Go through the data line by line. Copy each one holding the string "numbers".

[SOURCE MATERIAL]
*** Begin section ***

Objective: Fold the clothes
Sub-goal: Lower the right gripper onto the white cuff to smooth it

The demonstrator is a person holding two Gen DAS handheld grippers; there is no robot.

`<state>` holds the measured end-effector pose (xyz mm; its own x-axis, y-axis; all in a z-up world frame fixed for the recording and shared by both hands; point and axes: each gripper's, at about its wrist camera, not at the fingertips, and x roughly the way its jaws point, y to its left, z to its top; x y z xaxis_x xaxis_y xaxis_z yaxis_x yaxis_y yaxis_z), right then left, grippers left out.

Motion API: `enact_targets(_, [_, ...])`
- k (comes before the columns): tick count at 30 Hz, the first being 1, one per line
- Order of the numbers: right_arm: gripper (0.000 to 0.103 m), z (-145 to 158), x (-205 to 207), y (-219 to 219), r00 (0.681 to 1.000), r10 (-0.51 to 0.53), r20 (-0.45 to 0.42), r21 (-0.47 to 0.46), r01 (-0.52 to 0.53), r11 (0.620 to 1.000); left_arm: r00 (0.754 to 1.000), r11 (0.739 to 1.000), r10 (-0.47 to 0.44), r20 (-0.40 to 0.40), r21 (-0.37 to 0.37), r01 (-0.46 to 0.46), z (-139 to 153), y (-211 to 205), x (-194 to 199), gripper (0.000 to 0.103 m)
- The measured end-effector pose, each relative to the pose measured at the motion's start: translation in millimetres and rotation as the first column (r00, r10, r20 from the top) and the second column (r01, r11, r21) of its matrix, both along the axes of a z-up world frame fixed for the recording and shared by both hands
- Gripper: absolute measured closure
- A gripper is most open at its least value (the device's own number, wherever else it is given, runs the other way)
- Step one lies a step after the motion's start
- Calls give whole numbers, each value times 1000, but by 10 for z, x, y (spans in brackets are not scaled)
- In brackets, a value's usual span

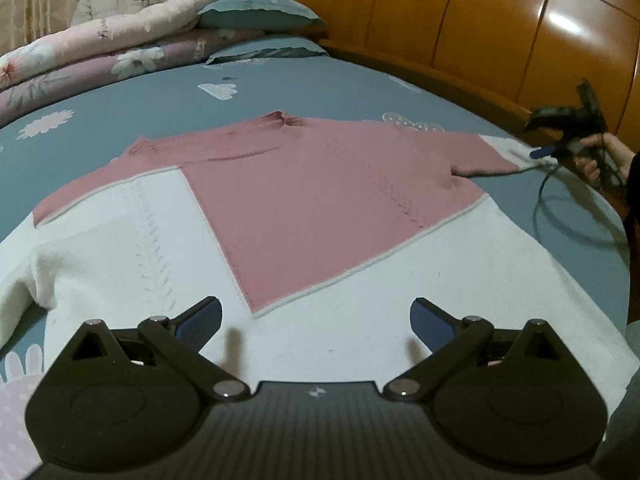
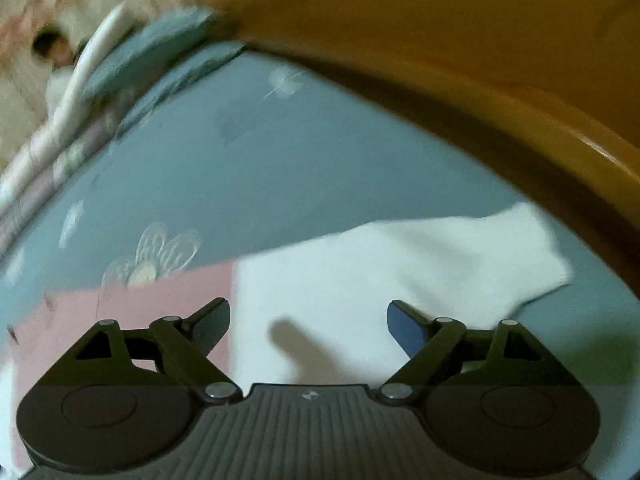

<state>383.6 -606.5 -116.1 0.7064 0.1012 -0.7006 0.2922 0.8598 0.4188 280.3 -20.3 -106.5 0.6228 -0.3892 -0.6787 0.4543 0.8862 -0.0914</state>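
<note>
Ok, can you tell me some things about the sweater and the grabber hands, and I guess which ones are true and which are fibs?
1. The sweater is pink and white. True.
2. The sweater lies on a wooden table. False: it lies on a blue flowered bedsheet.
3. The left gripper is pinching the sweater. False: its jaws stand open above the white part, holding nothing.
4. The right gripper is open, with nothing between its fingers. True: it hangs above the white sleeve.
5. Folded quilts are piled at the far side of the bed. True.
</note>
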Motion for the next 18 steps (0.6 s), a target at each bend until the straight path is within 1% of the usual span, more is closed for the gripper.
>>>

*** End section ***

[WRITTEN REPLY]
- Order of the numbers: right_arm: gripper (0.000 to 0.103 m), z (-145 to 158), x (-205 to 207), y (-219 to 219), r00 (0.681 to 1.000), r10 (-0.51 to 0.53), r20 (-0.45 to 0.42), r21 (-0.47 to 0.46), r01 (-0.52 to 0.53), r11 (0.620 to 1.000); left_arm: r00 (0.754 to 1.000), r11 (0.739 to 1.000), r10 (-0.47 to 0.44), r20 (-0.40 to 0.40), r21 (-0.37 to 0.37), r01 (-0.46 to 0.46), z (-139 to 153), y (-211 to 205), x (-194 to 199), gripper (0.000 to 0.103 m)
- Calls give whole numbers, each value times 1000, but by 10 for z, x, y (spans in brackets are not scaled)

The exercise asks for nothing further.